Und so klang die Debatte aus. Die Kandidaten schenkten sich nichts. Die Moderatoren stellten die richtigen Fragen und legten Finger in offene Wunden. Ihre Nachfragen auf Antworten machten deutlich, dass sie gut vorbereitet und faktensicher waren.

Wo waren die Sieger und Verlierer?

Burgum (trotz einiger guter Einwürfe zum Föderalismus, was in den USA immer gut ankommt) und Hutchinson sind chancenlos. Die Debatte bestätigte das erneut. Chris Christie blieb im Rahmen der Erwartungen. Und das galt auch für den beliebten Tim Scott, der erneut positiv durch Sachlichkeit auffiel. Aber das republikanische Feld ist einfach stark besetzt. Vor allem auch mit unterschiedlichen Charakteren. Das Tragische für die Republikaner ist: Er wäre vermutlich neben Nikki Haley der Einzige, der Biden recht sicher schlagen würde.

Womit wir bei Nikki Haley sind: Sachlich und klar, auch mit einem starken außenpolitischen Profil und großem Faktenwissen. Ihr nutzte die Debatte sicher. Nominieren die Republikaner sie, kann Präsident Biden sich warm anziehen.

Gouverneur DeSantis kommt einfach nicht vom Fleck. Es scheint ihm der nationale Rahmen zu groß. Zuhause ist er stark. Florida ist ein Musterstaat: Gute Bildungspolitik, keine Schulden, kaum Arbeitslosigkeit, einer der sichersten Bundesstaaten, boomende Wirtschaft, geringe Steuerlast. Im Jahr 2022 wanderten pro Tag 1.000 Menschen nach Florida ein. Aber der ihm von seinem Team vorgeschriebene Angriffsmodus steht ihm nicht, wirkt nicht authentisch.

Bei der Authentizität ist niemand stärker als Mike Pence

Er gewann während der Debatte zunehmend an Format und an Zustimmung. Keiner war staatsmännischer und staatstragender als er. Seine wiederholte Berufung auf seine christlichen Überzeugungen wagte niemand auch nur ansatzweise in Frage zu stellen.

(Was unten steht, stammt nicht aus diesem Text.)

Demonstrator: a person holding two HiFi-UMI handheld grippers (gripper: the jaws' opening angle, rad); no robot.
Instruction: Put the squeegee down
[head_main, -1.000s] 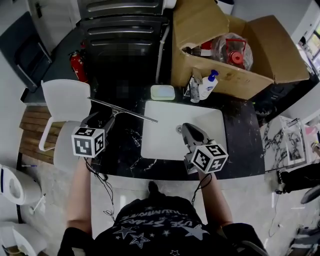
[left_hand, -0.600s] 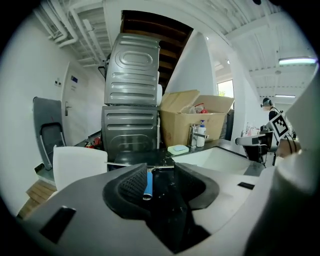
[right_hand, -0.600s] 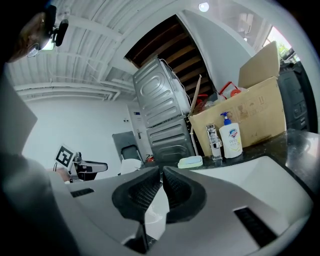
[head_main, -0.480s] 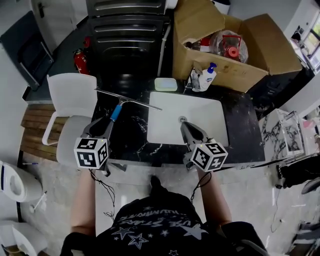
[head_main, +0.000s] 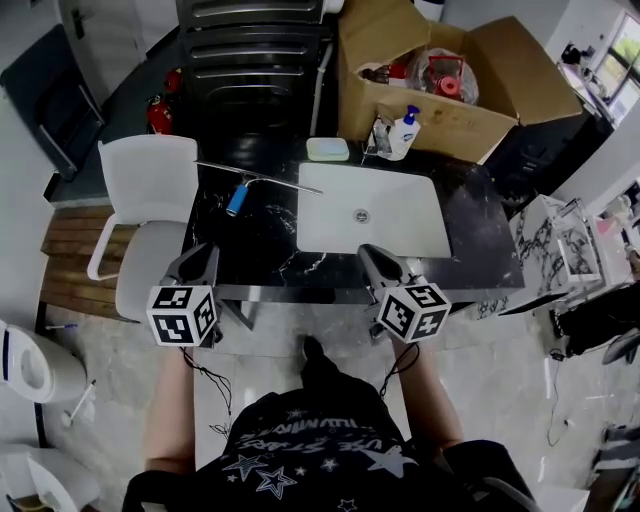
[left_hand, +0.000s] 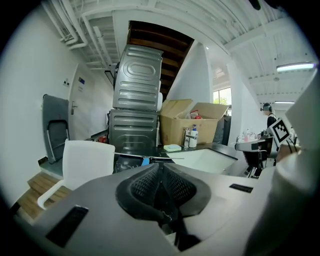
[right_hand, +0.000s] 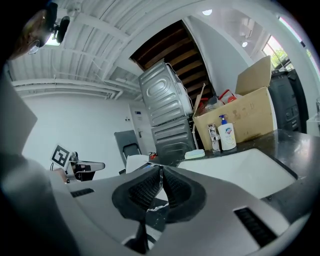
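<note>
Black counter (head_main: 262, 255), blue-handled squeegee (head_main: 243, 184) lying flat, left gripper (head_main: 198, 255) closing empty, right gripper (head_main: 370, 255) clenched empty.

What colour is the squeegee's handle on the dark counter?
The squeegee's handle is blue; the head view shows it best.

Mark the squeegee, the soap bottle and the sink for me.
squeegee (head_main: 237, 199), head view, blue handle.
soap bottle (head_main: 404, 131), head view, white body.
sink (head_main: 400, 220), head view, bare basin floor.
</note>
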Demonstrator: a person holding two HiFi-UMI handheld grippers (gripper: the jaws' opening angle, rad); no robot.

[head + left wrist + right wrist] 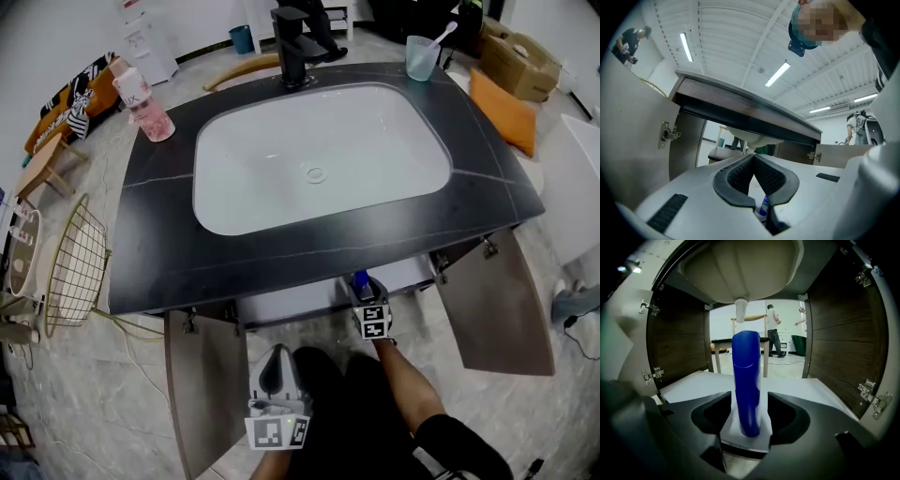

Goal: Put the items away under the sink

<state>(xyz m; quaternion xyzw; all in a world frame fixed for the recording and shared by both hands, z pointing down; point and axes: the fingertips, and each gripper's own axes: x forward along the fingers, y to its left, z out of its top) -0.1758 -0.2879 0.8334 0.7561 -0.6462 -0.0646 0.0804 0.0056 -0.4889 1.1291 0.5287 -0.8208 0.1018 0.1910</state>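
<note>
A tall blue bottle (746, 385) stands upright on the white shelf (689, 383) inside the under-sink cabinet. My right gripper (749, 417) is open around its base, and a gap shows on both sides of the bottle. From the head view only the blue bottle's top (361, 280) and my right gripper (367, 298) show at the cabinet's front edge. My left gripper (275, 372) hangs lower left in front of the cabinet. Its pads meet with nothing between them in the left gripper view, where my left gripper (753, 160) points level at the open cabinet.
Both cabinet doors stand open, the left door (202, 384) and the right door (497, 309). The basin's drain pipe (740, 310) hangs above the bottle. On the dark countertop (487, 187) stand a pink bottle (145, 108), a faucet (292, 47) and a toothbrush cup (422, 56). A wire basket (75, 267) sits left.
</note>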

Und dann war da noch ein Paradiesvogel: Vivek Ramaswamy. Waren seine Einwürfe zu Beginn noch erfrischend und sein Drang zur Kontroverse belebend, so wurden seine Argumente zunehmend absonderlicher. Die Auseinandersetzungen mit zunächst Christie und später Pence halfen ihm in der Tendenz nicht, sondern den anderen, insbesondere Pence. Bei den außenpolitischen Themen war er denn, wie erstaunlicherweise auch DeSantis, faktisch nicht mehr auf der Höhe.

Ramaswamy hat seine Anhänger, gewinnen wird er die republikanischen Vorwahlen vermutlich nicht.

Morgen beginnt das erste Verfahren gegen Donald Trump in Georgia. Es bleibt spannend im „Land der Freien“.